One of the astonishing and distinguishing features of virtual interface technology are participant's response to it as a place. While experiencing virtual worlds, they can be heard saying "I wonder what's in here" or, "where am I now?", and afterwards, their comments about their experience often start with the words "when I was there". "Here, there and where " are responses to a place. People who experience virtual worlds feel as if they are really there, in the virtual models. Few other presentation mediums, be they cinematography, television, books, music or architectural renderings can generate such compelling impressions of being in a place.
There are at minimum six fundamental components to virtual interfaces which are responsible for creating the effect of being in the models. In general, virtual environments consist of a stereoscopic display, a device which tracks the position of the observer's head, a device for interacting with the model, a very powerful image rendering computer, a computer model and the computer program which makes the interaction possible. These components can take on very different forms, depending on the make of the product, and they can be used in many differing combinations.
Virtual interfaces are not limited to the visual modality. There exist very effective forms of 3 dimensional sound, as well as more rudimentary forms of tactile feedback. These modalities can be of considerable help for acquiring an accurate perception of space. However, their complexity is such that they cannot be included in this study.

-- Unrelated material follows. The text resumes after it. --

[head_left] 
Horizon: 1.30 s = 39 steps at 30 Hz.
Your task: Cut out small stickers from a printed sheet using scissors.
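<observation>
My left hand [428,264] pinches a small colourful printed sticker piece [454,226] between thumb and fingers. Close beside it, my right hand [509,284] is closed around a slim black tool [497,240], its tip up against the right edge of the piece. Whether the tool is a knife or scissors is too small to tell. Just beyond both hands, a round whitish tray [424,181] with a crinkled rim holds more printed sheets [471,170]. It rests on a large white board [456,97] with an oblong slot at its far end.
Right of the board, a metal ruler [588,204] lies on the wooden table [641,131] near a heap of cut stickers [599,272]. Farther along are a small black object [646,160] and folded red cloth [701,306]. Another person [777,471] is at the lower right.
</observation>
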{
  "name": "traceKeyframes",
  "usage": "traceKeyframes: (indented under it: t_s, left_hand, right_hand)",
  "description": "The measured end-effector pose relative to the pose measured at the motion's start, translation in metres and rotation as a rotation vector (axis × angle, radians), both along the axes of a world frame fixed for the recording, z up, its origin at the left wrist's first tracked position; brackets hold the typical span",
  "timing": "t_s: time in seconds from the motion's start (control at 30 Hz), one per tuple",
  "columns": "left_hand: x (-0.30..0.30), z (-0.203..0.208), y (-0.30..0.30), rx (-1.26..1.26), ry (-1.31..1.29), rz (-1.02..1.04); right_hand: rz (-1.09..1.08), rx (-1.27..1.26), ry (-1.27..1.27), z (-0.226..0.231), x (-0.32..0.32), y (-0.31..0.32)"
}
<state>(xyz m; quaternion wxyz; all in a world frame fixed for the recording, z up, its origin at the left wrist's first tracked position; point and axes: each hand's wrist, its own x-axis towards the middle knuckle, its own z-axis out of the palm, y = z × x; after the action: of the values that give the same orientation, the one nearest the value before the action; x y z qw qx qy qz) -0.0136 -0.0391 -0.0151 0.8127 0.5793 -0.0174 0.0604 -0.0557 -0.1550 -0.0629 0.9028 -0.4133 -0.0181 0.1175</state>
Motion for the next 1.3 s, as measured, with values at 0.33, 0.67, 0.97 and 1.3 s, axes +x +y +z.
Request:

There are several very different stereoscopic display solutions in existence today. They range from the more public "retro-projection" techniques to the more personal techniques such as the Head Mounted Display (H.M.D). In the retro-projection display, the observer(s) is(are) surrounded by several large screens. Two images of the same scene (one for each eye) are projected from behind the screens. By wearing special stereoscopic glasses, observers have the illusion of seeing the objects in depth.
The H.M.D, often referred to as "eyephones", is another common form of display. It is this display medium which will be used for this study. The eyephones consist of two small color C.R.T monitors (one for each eye) and optics for magnification. They are set inside a head-mounted apparatus which looks like diving goggles (see Appendix D: Interface Hardware). Each eye has a field of view of 75deg. and combined field of view of 90deg.. The overlap between both eyes is 60deg.. This overlap allows for the necessary convergence of the eyes required in order to have a good sense of depth. The peripheral field of view beyond the displayed image is prevented from receiving any visual stimulus from the exterior by the black rubber sidings in the goggles.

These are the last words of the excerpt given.